4. Eat the same foods over and over
When you find those few foods that make you feel really great, it’s only natural that you’ll want to incorporate them into your diet as much as possible. However if you eat too much of certain foods, mainly the top allergens (nuts, soy, dairy, etc.), you have a greater risk of developing a sensitivity to them. And with the gut issues that often come along with Hashimoto’s, foods are more likely to start upsetting you. I see this a lot with almonds, in particular. As people try to lower their carb and gluten intake they start eating a lot of almond products; almond flour-based breads, almond butter, handfuls of almonds as snacks. This is where a possible almond sensitivity can arise. So try limiting your almond based products to a few times a week, and with all foods keep a good rotation of nutrient dense meals and foods.
1. Eat cruciferous veggies
Cruciferous veggies, like broccoli, cauliflower, kale, brussel sprouts and many more get a bad rep when it comes to a healthy Hashimoto’s diet. Sure, extreme overconsumption of these types of vegetables can lead to thyroid problems, but when normal amounts are consumed, there’s really nothing wrong with them. Actually, in reality, by eliminating cruciferous vegetables from your diet, you’re stripping yourself of the vital nutrients that they provide.

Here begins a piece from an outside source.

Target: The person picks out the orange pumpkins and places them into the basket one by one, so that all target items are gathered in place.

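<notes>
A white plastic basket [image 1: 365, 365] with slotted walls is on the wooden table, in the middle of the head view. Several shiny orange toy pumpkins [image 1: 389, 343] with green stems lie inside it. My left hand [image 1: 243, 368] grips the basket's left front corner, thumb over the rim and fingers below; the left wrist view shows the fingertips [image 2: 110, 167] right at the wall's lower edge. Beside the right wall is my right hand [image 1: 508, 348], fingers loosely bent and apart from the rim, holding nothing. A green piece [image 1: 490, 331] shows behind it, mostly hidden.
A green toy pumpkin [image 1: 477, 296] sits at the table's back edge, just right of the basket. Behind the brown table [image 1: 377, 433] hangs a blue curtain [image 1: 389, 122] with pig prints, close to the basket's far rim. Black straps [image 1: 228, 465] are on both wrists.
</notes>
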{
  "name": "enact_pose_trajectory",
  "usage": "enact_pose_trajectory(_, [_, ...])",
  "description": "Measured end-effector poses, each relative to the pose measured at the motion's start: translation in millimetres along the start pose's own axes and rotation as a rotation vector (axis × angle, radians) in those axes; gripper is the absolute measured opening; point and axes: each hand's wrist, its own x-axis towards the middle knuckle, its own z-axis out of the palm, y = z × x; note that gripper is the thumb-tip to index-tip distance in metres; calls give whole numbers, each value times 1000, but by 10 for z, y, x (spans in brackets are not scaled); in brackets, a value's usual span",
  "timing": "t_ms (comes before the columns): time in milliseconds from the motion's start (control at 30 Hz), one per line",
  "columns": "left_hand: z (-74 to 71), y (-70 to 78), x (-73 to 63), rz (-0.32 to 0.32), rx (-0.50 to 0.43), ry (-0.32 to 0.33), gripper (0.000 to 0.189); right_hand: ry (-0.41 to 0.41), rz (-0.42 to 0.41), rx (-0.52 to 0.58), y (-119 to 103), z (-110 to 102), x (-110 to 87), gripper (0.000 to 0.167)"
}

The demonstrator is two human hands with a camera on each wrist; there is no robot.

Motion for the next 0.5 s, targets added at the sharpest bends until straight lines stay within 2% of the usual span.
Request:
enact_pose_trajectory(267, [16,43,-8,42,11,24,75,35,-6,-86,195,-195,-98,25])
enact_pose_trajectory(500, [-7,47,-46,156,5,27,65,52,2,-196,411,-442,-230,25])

Kale and brussel sprouts contain powerful phytochemicals, and act as anti-inflammatories.
2. Add more garlic to your diet
While garlic may be notorious for causing bad breath, it actually has some powerful antibacterial and antiviral properties that can help kill bad bacteria and the Epstein-Barr virus that can contribute to Hashimoto’s development. When eaten, garlic has also been shown to help control high blood sugar levels and inflammation, both of which are common problems in those with Hashimoto’s.

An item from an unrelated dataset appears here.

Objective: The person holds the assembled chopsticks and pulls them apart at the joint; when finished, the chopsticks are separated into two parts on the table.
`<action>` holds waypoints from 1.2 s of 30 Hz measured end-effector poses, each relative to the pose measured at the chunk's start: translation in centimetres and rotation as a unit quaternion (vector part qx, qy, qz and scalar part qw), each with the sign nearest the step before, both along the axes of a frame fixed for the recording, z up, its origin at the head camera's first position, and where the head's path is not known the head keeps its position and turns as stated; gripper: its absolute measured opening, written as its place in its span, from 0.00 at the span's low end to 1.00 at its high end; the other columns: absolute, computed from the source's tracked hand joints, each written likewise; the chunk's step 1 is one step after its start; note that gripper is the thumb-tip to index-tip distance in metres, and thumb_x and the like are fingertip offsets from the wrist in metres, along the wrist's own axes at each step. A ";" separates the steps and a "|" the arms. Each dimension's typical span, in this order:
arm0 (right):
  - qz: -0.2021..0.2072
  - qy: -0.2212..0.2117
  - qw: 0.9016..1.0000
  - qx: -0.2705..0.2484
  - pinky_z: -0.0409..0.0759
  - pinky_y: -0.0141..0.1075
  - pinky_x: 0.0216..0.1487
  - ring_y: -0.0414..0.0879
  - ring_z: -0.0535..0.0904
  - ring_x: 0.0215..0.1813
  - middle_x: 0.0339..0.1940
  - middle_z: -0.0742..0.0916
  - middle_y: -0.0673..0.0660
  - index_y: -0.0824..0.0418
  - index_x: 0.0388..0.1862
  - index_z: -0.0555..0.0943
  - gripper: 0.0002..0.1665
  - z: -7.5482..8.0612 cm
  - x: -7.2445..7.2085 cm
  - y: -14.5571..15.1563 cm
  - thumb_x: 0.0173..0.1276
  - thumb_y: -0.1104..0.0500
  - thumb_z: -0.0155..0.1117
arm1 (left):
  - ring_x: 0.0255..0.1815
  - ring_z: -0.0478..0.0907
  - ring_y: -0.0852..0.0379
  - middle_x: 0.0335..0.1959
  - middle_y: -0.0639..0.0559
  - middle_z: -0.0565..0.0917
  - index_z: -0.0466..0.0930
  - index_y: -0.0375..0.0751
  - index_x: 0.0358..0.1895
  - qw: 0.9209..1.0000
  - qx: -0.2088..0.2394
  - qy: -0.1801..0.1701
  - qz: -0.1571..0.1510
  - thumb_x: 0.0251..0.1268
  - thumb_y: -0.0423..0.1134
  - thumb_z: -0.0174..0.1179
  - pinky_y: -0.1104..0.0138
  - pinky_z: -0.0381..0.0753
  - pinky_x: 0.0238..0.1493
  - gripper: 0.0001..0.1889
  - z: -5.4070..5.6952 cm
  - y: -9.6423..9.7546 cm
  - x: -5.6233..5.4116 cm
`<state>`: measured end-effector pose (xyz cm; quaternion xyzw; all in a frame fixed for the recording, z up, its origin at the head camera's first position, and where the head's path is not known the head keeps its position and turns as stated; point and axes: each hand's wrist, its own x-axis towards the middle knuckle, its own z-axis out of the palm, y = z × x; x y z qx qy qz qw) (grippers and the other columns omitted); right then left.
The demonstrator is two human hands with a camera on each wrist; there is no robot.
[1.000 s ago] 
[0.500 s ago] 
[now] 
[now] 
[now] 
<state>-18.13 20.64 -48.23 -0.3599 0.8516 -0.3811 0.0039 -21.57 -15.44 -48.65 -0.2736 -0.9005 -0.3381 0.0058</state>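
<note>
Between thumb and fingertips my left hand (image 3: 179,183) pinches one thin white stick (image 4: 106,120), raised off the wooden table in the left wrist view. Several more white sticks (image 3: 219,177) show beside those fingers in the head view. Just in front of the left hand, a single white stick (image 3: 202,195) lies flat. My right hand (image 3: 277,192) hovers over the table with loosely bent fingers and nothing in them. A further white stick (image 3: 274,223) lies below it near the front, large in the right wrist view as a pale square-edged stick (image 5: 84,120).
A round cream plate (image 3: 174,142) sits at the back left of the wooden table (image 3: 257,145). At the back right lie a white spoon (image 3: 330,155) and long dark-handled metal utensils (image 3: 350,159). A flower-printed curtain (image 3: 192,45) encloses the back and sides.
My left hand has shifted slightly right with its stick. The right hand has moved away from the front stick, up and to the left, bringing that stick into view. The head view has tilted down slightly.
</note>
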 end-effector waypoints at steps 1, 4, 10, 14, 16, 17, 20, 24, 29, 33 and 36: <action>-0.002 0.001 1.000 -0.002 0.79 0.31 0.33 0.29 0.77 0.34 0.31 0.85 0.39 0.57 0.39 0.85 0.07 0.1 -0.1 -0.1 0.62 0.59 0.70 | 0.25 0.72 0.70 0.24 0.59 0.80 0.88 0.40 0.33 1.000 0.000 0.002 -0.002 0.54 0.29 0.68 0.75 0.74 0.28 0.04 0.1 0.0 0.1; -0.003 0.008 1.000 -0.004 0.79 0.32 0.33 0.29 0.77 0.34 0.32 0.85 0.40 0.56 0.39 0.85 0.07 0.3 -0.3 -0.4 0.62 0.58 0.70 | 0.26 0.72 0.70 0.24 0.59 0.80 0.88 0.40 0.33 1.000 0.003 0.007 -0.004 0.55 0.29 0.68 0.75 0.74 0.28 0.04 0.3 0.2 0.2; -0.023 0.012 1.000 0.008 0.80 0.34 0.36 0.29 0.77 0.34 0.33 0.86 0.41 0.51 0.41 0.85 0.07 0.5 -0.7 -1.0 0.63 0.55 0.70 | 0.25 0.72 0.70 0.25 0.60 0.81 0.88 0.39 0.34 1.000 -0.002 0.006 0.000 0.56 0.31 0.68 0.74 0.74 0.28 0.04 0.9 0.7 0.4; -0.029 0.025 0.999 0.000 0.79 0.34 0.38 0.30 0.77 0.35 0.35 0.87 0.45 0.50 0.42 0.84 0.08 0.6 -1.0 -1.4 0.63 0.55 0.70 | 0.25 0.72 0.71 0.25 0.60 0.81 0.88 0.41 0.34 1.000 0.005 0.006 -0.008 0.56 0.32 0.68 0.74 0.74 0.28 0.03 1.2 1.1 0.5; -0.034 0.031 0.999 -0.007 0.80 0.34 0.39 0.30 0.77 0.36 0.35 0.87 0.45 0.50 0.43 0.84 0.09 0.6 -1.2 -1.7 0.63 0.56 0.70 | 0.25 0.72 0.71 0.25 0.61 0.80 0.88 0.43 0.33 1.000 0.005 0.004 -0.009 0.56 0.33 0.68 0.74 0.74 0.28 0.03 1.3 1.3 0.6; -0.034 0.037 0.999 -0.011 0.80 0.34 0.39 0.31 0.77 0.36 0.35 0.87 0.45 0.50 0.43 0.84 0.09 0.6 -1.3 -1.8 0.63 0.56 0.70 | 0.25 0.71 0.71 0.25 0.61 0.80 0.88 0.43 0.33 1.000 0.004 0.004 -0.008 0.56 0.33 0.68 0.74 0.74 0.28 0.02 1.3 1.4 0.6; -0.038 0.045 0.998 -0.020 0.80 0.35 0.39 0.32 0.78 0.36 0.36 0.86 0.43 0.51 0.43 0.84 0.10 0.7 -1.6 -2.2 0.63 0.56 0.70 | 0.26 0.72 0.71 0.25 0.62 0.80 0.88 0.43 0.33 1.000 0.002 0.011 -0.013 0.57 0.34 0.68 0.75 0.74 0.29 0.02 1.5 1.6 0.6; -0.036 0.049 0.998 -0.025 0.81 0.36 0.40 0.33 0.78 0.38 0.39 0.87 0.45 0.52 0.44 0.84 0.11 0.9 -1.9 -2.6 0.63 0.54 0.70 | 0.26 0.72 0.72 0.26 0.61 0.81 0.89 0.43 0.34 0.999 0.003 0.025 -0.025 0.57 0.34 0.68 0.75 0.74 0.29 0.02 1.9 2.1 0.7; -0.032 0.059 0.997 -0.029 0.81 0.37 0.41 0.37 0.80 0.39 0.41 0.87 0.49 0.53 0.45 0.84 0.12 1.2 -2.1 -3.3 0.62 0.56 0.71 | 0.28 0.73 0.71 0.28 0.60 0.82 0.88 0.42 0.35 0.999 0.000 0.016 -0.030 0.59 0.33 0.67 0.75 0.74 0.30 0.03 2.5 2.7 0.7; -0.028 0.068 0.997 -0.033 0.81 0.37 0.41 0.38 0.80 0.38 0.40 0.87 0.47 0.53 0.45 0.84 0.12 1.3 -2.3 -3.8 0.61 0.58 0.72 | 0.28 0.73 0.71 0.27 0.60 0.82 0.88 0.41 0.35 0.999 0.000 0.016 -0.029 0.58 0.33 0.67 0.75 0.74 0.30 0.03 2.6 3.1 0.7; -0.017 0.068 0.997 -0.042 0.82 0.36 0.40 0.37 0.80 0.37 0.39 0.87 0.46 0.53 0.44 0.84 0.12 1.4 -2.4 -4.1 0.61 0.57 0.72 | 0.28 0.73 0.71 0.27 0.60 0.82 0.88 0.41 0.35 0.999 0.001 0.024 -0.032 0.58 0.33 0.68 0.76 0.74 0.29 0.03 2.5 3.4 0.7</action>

3. Eat a balanced, mostly plant-based diet
Overall, you want to be including as many nutrient-rich fruits, vegetables, grains, legumes and proteins into your diet as possible. Your body is already fighting itself, and there’s no reason to add to the damage with heavily processed foods when there are so many amazing healing foods that are given to us directly from nature. Cucumber, leafy greens, wild caught fish, tempeh, avocados, bananas… the list goes on and on of all the foods that can do amazing things to help you heal. Just try to keep it as natural and simple as possible.

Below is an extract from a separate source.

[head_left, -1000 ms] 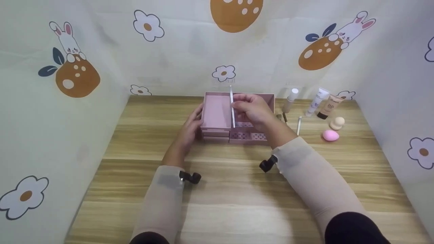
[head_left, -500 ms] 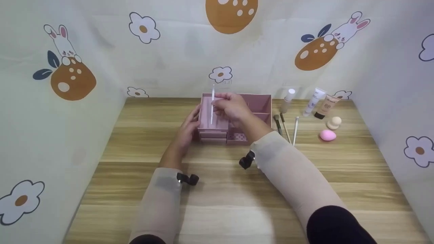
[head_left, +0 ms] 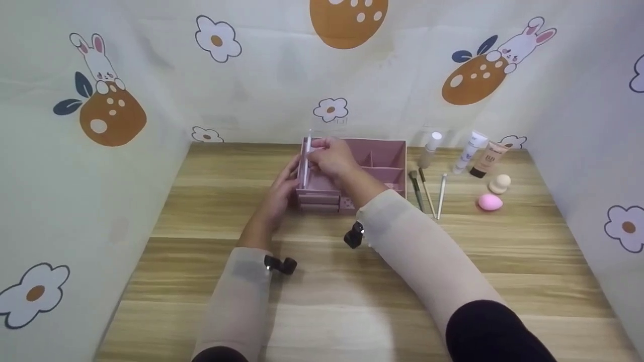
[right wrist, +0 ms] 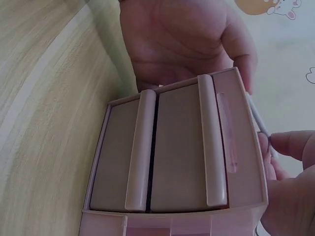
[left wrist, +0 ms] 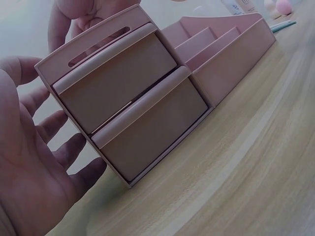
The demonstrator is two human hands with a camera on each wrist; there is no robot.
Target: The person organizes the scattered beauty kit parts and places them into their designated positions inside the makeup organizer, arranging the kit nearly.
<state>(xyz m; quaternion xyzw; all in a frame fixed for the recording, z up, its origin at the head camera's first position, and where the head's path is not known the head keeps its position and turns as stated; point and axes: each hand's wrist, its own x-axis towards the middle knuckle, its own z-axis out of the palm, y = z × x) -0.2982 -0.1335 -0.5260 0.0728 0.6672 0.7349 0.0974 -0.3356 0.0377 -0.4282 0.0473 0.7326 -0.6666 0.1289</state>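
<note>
A pink makeup organizer (head_left: pixel 387 151) stands at the back of the table, with a shallow top tray (head_left: pixel 322 182) and two drawers (left wrist: pixel 123 73) on its left and open compartments on its right. My left hand (head_left: pixel 275 200) rests against its left side, the fingers fairly straight along the wall, as the left wrist view shows. Over the top tray, my right hand (head_left: pixel 332 158) pinches a slim white stick (head_left: pixel 307 163) between thumb and fingers. The stick lies lengthwise along the tray's left edge, its far end reaching past the back rim. Both drawers are pushed in.
Right of the organizer lie a dark brush (head_left: pixel 415 183), a thin wooden-handled brush (head_left: pixel 427 191) and a white stick (head_left: pixel 441 196). Behind them stand a bottle (head_left: pixel 430 151), a white tube (head_left: pixel 470 152) and a beige tube (head_left: pixel 489 160). A beige sponge (head_left: pixel 499 184) and a pink sponge (head_left: pixel 490 202) sit farther right.
My right hand has carried the white stick leftward, from the organizer's middle divider to the left edge of the top tray. The left hand keeps its place on the side.
</note>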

4. Add Atlantic sea vegetables into your diet
This is another food thats affects have been heavily debated in the Hashimoto’s community. Long story short: iodine is essential to proper thyroid functioning, and most people aren’t getting enough. It’s only when you get far too much that you can run into some thyroid issues. That’s why sea vegetables like kelp and nori are a great way to incorporate the recommended amounts of iodine into you diet. You should aim for around 1500-2000 mcg per day. If you’re not a fan of salty sea vegetables, give a bladderwrack supplement a try. It’s a form of seaweed that is naturally high in iodine and is often sold in capsule form.